The problem: What lines in the listing include "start"? Return a copy of each.
────────────────────────────────────────
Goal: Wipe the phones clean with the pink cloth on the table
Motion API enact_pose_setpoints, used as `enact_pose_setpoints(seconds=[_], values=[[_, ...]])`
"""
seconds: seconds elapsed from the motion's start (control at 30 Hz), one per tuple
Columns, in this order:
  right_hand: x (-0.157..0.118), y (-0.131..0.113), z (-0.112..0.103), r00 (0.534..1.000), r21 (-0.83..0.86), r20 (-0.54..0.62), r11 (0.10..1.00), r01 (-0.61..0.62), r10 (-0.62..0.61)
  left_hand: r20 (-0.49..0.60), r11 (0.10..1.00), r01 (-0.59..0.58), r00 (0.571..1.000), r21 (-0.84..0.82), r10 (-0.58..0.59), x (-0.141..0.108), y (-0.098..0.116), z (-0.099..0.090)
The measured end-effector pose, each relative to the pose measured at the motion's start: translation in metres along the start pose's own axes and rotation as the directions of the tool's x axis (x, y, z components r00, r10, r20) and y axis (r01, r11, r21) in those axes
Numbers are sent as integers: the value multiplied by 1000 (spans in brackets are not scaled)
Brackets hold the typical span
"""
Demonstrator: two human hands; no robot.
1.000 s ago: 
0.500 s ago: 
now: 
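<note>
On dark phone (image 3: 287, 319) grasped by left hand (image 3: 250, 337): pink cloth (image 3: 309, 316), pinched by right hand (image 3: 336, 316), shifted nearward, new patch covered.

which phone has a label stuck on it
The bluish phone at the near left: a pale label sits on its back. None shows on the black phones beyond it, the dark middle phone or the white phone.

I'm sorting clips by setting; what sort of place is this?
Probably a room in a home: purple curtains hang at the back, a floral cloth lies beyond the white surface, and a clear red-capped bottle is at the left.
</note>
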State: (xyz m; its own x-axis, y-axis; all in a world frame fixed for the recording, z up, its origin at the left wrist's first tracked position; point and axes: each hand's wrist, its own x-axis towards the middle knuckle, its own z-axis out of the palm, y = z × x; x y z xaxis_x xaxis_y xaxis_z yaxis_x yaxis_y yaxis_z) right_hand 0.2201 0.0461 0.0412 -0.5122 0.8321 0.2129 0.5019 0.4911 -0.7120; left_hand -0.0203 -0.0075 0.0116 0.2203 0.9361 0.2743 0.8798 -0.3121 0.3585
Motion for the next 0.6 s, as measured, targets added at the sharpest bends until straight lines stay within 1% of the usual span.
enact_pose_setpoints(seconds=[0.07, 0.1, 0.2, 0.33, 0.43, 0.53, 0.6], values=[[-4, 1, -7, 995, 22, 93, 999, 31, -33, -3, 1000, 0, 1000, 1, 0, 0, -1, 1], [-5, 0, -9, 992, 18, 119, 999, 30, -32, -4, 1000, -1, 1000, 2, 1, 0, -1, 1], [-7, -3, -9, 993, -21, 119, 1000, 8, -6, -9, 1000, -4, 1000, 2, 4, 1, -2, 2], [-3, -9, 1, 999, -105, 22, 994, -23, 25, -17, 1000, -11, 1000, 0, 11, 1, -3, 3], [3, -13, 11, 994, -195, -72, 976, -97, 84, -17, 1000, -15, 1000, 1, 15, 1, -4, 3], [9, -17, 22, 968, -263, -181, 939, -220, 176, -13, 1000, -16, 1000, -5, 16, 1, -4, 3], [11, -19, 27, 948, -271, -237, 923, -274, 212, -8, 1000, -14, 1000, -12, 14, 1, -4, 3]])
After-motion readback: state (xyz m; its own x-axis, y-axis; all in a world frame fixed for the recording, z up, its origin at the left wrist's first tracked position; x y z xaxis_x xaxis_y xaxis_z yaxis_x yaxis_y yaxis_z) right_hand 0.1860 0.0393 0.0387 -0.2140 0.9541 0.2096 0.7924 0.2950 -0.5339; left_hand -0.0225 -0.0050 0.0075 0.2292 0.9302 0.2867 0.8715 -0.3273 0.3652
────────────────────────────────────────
Answer to this problem:
seconds: seconds elapsed from the motion's start (control at 30 Hz), one per tuple
The measured end-effector pose, each relative to the pose measured at the motion's start: translation in metres along the start pose's own axes and rotation as the directions of the tool's x axis (x, y, z components r00, r10, r20) and y axis (r01, r11, r21) in those axes

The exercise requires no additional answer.